Exercise brief | Please retype every record below exactly, leaving the pictures out.

Records to use |
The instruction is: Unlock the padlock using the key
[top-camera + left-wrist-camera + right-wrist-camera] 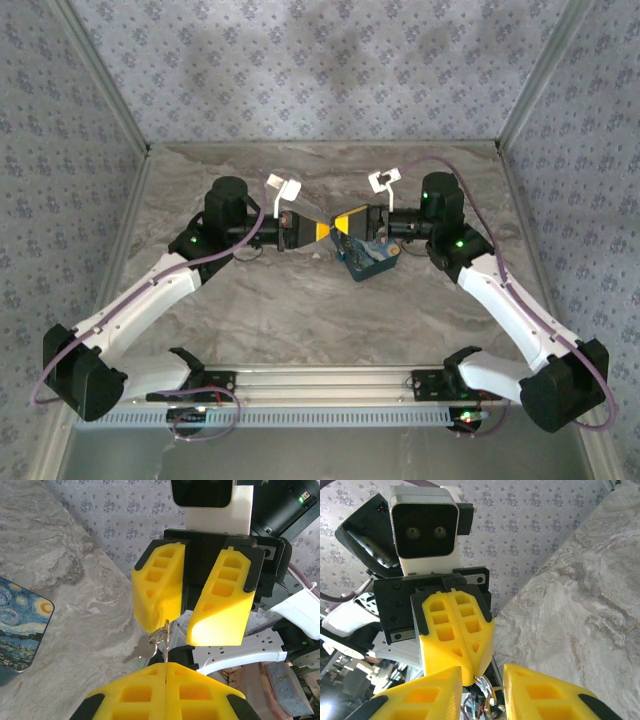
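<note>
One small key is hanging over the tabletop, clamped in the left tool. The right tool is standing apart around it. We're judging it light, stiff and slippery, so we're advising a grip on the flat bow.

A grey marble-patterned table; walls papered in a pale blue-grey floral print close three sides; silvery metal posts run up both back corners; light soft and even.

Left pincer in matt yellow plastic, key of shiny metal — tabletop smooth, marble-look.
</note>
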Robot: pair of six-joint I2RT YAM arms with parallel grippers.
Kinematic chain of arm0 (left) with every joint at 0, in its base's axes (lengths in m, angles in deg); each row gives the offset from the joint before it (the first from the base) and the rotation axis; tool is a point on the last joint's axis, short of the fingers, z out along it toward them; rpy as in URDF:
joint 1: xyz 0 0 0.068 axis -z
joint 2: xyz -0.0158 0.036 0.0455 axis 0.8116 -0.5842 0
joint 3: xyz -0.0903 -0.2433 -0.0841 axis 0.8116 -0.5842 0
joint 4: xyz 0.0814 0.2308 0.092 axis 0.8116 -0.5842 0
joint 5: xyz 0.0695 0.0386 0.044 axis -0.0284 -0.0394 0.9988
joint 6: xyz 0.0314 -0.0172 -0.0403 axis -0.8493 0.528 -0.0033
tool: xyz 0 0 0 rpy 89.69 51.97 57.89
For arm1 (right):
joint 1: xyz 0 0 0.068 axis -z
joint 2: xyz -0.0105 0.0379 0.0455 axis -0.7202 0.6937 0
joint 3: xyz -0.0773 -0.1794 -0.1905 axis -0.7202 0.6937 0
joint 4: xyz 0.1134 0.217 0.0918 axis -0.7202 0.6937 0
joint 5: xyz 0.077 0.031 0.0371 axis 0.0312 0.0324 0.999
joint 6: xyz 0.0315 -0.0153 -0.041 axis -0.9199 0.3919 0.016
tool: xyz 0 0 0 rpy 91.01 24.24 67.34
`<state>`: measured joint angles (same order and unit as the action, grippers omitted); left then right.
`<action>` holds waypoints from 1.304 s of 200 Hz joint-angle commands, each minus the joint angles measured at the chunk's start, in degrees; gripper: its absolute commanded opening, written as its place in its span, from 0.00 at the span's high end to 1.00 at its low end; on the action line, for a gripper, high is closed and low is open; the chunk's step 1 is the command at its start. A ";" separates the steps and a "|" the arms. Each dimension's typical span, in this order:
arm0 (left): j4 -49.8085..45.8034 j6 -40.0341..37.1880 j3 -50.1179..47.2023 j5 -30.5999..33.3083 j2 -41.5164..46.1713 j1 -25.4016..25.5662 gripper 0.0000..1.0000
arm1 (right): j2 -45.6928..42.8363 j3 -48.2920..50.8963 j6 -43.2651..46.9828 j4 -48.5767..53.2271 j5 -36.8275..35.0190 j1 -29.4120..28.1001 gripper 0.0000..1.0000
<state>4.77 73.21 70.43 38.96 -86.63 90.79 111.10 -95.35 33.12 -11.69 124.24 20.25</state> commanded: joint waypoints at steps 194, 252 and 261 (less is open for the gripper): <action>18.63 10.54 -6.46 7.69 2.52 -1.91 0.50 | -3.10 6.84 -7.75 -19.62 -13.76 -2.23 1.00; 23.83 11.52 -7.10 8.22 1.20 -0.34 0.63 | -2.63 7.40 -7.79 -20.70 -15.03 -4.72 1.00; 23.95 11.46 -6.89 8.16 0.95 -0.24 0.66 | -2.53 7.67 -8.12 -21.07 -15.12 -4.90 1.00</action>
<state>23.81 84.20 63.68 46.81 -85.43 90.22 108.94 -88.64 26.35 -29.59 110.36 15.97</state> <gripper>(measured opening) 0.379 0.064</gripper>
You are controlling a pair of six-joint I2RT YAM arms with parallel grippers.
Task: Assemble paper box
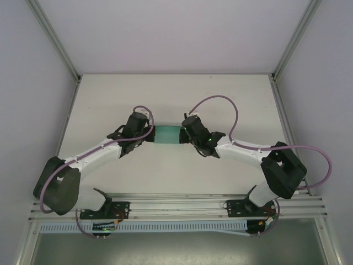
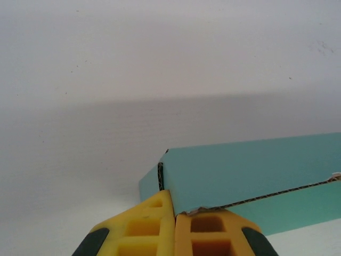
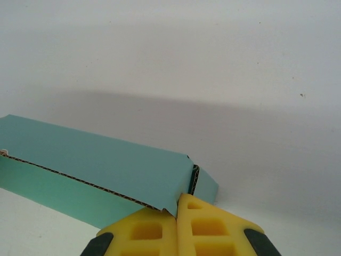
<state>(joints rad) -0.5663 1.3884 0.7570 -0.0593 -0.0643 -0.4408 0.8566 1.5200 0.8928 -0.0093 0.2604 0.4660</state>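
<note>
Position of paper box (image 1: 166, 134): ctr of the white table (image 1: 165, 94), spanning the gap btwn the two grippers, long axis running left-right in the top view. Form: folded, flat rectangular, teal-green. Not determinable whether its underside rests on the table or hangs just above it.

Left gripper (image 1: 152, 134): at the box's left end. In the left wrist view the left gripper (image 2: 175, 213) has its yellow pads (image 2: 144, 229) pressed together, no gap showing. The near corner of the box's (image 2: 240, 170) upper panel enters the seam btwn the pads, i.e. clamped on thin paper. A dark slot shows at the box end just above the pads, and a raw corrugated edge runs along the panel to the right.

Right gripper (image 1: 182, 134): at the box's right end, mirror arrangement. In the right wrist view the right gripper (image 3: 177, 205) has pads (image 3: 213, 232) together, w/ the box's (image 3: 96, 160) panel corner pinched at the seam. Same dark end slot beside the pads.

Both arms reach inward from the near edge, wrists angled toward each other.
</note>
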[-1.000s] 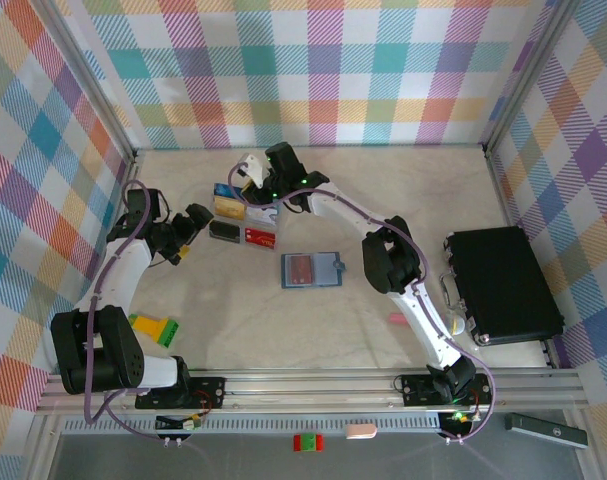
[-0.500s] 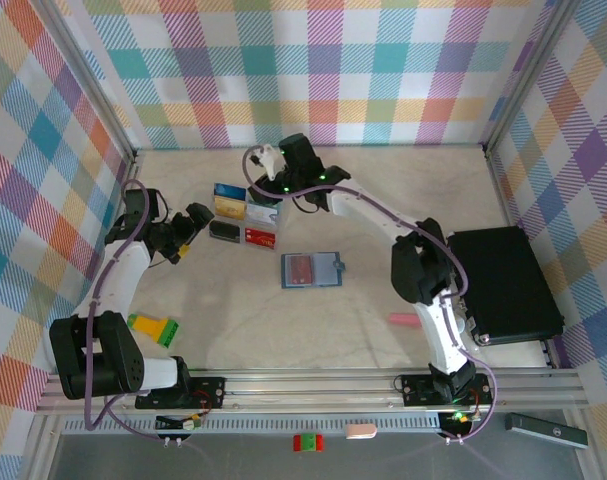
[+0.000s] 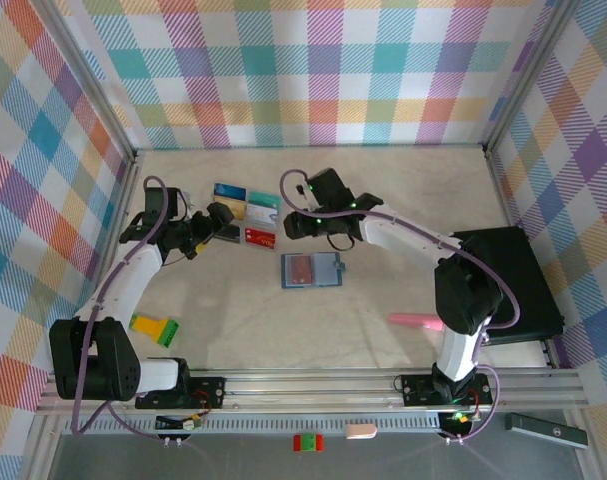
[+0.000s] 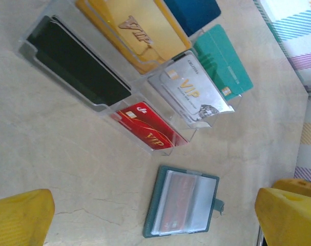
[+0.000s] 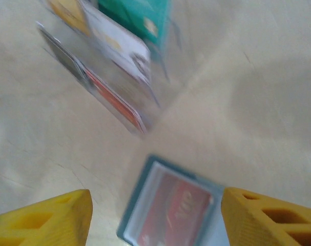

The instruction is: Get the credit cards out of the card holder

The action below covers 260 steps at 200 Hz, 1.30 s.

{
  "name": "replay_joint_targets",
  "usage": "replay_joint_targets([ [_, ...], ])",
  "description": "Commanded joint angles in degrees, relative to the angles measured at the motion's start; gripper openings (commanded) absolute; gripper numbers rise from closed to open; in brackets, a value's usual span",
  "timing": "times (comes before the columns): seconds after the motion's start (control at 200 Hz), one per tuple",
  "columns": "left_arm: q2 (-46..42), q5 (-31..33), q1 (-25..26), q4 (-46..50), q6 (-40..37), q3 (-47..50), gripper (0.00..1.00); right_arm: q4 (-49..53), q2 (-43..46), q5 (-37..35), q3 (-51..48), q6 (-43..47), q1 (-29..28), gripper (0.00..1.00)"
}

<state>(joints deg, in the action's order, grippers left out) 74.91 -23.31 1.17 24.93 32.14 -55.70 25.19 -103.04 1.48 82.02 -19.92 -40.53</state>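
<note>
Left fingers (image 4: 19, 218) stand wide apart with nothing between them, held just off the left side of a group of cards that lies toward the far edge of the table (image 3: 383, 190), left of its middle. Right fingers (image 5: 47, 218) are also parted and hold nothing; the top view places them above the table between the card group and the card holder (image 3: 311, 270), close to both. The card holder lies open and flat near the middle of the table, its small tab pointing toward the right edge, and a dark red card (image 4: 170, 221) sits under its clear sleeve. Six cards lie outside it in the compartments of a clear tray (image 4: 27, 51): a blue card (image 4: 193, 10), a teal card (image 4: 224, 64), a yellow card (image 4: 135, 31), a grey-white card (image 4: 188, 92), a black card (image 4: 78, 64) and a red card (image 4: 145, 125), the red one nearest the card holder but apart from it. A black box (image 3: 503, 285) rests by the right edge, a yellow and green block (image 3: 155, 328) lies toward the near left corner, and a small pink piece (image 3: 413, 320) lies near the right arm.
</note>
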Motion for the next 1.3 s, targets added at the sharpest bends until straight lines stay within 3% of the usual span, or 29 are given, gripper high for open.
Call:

Exercise answer |
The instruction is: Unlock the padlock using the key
[top-camera + left-wrist-camera + right-wrist-camera] 
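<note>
One small key is hanging over the tabletop, clamped in the left tool. The right tool is standing apart around it. We're judging it light, stiff and slippery, so we're advising a grip on the flat bow.

A grey marble-patterned table; walls papered in a pale blue-grey floral print close three sides; silvery metal posts run up both back corners; light soft and even.

Left pincer in matt yellow plastic, key of shiny metal — tabletop smooth, marble-look.
</note>
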Robot: pair of six-joint I2RT YAM arms with parallel grippers.
Kinematic chain of arm0 (left) with every joint at 0, in its base's axes (lengths in m, angles in deg); each row gives the offset from the joint before it (the first from the base) and the rotation axis; tool is a point on the last joint's axis, short of the fingers, z out along it toward them; rpy as in URDF:
joint 1: xyz 0 0 0.068 axis -z
joint 2: xyz -0.0158 0.036 0.0455 axis 0.8116 -0.5842 0
joint 3: xyz -0.0903 -0.2433 -0.0841 axis 0.8116 -0.5842 0
joint 4: xyz 0.0814 0.2308 0.092 axis 0.8116 -0.5842 0
joint 5: xyz 0.0695 0.0386 0.044 axis -0.0284 -0.0394 0.9988
joint 6: xyz 0.0314 -0.0172 -0.0403 axis -0.8493 0.528 -0.0033
tool: xyz 0 0 0 rpy 89.69 51.97 57.89
For arm1 (right):
joint 1: xyz 0 0 0.068 axis -z
joint 2: xyz -0.0105 0.0379 0.0455 axis -0.7202 0.6937 0
joint 3: xyz -0.0773 -0.1794 -0.1905 axis -0.7202 0.6937 0
joint 4: xyz 0.1134 0.217 0.0918 axis -0.7202 0.6937 0
joint 5: xyz 0.077 0.031 0.0371 axis 0.0312 0.0324 0.999
joint 6: xyz 0.0315 -0.0153 -0.041 axis -0.9199 0.3919 0.016
tool: xyz 0 0 0 rpy 91.01 24.24 67.34
`<state>`: measured joint angles (same order and unit as the action, grippers omitted); left then right.
`<action>` holds waypoints from 1.304 s of 200 Hz joint-angle commands, each minus the joint angles measured at the chunk's start, in degrees; gripper: its absolute commanded opening, written as its place in its span, from 0.00 at the span's high end to 1.00 at its low end; on the action line, for a gripper, high is closed and low is open; the chunk's step 1 is the command at its start. A ";" separates the steps and a "|" the arms. Each dimension's typical span, in this order:
arm0 (left): j4 -49.8085..45.8034 j6 -40.0341..37.1880 j3 -50.1179..47.2023 j5 -30.5999..33.3083 j2 -41.5164..46.1713 j1 -25.4016..25.5662 gripper 0.0000..1.0000
arm1 (right): j2 -45.6928..42.8363 j3 -48.2920..50.8963 j6 -43.2651..46.9828 j4 -48.5767..53.2271 j5 -36.8275..35.0190 j1 -29.4120..28.1001 gripper 0.0000..1.0000
<state>4.77 73.21 70.43 38.96 -86.63 90.79 111.10 -95.35 33.12 -11.69 124.24 20.25</state> commanded: joint waypoints at steps 194, 252 and 261 (less is open for the gripper): <action>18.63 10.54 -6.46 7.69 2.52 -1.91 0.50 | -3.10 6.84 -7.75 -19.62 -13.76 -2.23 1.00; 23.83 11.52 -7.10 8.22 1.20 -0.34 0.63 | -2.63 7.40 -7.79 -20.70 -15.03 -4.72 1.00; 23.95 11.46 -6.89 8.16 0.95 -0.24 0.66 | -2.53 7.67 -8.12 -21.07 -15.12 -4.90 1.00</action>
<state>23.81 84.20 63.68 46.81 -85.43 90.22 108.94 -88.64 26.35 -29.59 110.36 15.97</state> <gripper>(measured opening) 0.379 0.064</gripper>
You are controlling a pair of six-joint I2RT YAM arms with parallel grippers.
Task: Assemble paper box
<state>(joints rad) -0.5663 1.3884 0.7570 -0.0593 -0.0643 -0.4408 0.8566 1.5200 0.8928 -0.0093 0.2604 0.4660</state>
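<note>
Position of paper box (image 1: 166, 134): ctr of the white table (image 1: 165, 94), spanning the gap btwn the two grippers, long axis running left-right in the top view. Form: folded, flat rectangular, teal-green. Not determinable whether its underside rests on the table or hangs just above it.

Left gripper (image 1: 152, 134): at the box's left end. In the left wrist view the left gripper (image 2: 175, 213) has its yellow pads (image 2: 144, 229) pressed together, no gap showing. The near corner of the box's (image 2: 240, 170) upper panel enters the seam btwn the pads, i.e. clamped on thin paper. A dark slot shows at the box end just above the pads, and a raw corrugated edge runs along the panel to the right.

Right gripper (image 1: 182, 134): at the box's right end, mirror arrangement. In the right wrist view the right gripper (image 3: 177, 205) has pads (image 3: 213, 232) together, w/ the box's (image 3: 96, 160) panel corner pinched at the seam. Same dark end slot beside the pads.

Both arms reach inward from the near edge, wrists angled toward each other.
</note>
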[-1.000s] 
[-0.500s] 
[+0.000s] 
[+0.000s] 
[+0.000s] 

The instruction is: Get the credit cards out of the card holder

The action below covers 260 steps at 200 Hz, 1.30 s.

{
  "name": "replay_joint_targets",
  "usage": "replay_joint_targets([ [_, ...], ])",
  "description": "Commanded joint angles in degrees, relative to the angles measured at the motion's start; gripper openings (commanded) absolute; gripper numbers rise from closed to open; in brackets, a value's usual span",
  "timing": "times (comes before the columns): seconds after the motion's start (control at 200 Hz), one per tuple",
  "columns": "left_arm: q2 (-46..42), q5 (-31..33), q1 (-25..26), q4 (-46..50), q6 (-40..37), q3 (-47..50), gripper (0.00..1.00); right_arm: q4 (-49..53), q2 (-43..46), q5 (-37..35), q3 (-51..48), q6 (-43..47), q1 (-29..28), gripper (0.00..1.00)"
}

<state>(joints deg, in the action's order, grippers left out) 74.91 -23.31 1.17 24.93 32.14 -55.70 25.19 -103.04 1.48 82.02 -19.92 -40.53</state>
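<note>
Left fingers (image 4: 19, 218) stand wide apart with nothing between them, held just off the left side of a group of cards that lies toward the far edge of the table (image 3: 383, 190), left of its middle. Right fingers (image 5: 47, 218) are also parted and hold nothing; the top view places them above the table between the card group and the card holder (image 3: 311, 270), close to both. The card holder lies open and flat near the middle of the table, its small tab pointing toward the right edge, and a dark red card (image 4: 170, 221) sits under its clear sleeve. Six cards lie outside it in the compartments of a clear tray (image 4: 27, 51): a blue card (image 4: 193, 10), a teal card (image 4: 224, 64), a yellow card (image 4: 135, 31), a grey-white card (image 4: 188, 92), a black card (image 4: 78, 64) and a red card (image 4: 145, 125), the red one nearest the card holder but apart from it. A black box (image 3: 503, 285) rests by the right edge, a yellow and green block (image 3: 155, 328) lies toward the near left corner, and a small pink piece (image 3: 413, 320) lies near the right arm.
</note>
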Motion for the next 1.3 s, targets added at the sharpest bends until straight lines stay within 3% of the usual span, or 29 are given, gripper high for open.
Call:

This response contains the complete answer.